Clare Stevens, Director of Operations at Wellspring, said: “This is a significant shift in operations for our large, growing, multi-academy trust. Our catering offer varied widely in both quality and choice across our community of schools and we were keen to ensure that all our pupils could enjoy the same high quality, nutritious meals. It has taken significant investment, both in terms of equipment and staffing, but we all agree the benefits far outweigh the costs.
“Many Wellspring schools operate in areas of high socio-economic deprivation and school dinners are incredibly important for their health and wellbeing. Having greater control over what we offer means we can be sure they are receiving the very best.
“It’s proving transformational for our catering teams too. The creativity and innovation that they are demonstrating is a joy to see – one team delivered a fantastic Egyptian-themed menu to support the school’s work on ancient Egypt. It was also wonderful to be able to welcome our catering staff into our Trust’s annual Festival of Learning training day for the very first time this month.
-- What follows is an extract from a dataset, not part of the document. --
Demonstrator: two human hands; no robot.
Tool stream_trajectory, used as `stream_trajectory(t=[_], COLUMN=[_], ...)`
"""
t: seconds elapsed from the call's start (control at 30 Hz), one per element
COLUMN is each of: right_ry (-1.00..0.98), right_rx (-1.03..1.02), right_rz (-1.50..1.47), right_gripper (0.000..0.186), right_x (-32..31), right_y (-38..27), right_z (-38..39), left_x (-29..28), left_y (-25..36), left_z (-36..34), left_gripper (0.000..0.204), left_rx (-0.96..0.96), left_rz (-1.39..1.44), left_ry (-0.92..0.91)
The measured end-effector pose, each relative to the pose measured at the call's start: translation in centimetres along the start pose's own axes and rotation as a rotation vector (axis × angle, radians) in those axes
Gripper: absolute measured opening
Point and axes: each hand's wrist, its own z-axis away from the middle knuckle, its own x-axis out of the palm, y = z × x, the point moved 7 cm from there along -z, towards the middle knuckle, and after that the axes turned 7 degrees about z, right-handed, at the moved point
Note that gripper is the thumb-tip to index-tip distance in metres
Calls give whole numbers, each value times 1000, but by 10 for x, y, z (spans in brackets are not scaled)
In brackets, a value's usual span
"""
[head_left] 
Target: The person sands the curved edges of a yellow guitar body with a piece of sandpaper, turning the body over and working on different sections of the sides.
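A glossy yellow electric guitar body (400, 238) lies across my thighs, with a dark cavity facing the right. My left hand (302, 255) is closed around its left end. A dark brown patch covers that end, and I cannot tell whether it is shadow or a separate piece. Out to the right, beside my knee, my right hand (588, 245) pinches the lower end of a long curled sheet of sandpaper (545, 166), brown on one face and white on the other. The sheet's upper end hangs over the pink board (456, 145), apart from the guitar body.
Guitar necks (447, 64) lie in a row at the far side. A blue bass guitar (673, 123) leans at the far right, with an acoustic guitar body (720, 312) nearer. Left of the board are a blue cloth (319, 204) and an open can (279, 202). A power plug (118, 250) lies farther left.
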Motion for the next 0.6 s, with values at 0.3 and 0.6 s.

Catering teams make such an important contribution to school life and it’s great that they are now Wellspring employees alongside their other school colleagues.”
Josh Greaves, Deputy Chief Executive at Wellspring, added: “This initiative was born of our shared determination that every Wellspring child, wherever they are educated, should have access to a delicious and nutritious meal, every day. This has been an enormous ask of the team yet they’ve risen to the challenge brilliantly. We envisaged a school meal offer that was of the highest quality across the Trust, offering variety, choice and supporting health and vitality. The team has delivered that and more.
“The move to in-house is also allowing us to explore how we can be greener in our choices, looking at food waste and local suppliers. Our environmental credentials are something we take very seriously at Wellspring and food production is a clear area where we can have a positive impact. I’m excited to see how we can develop the service over the coming months and years.’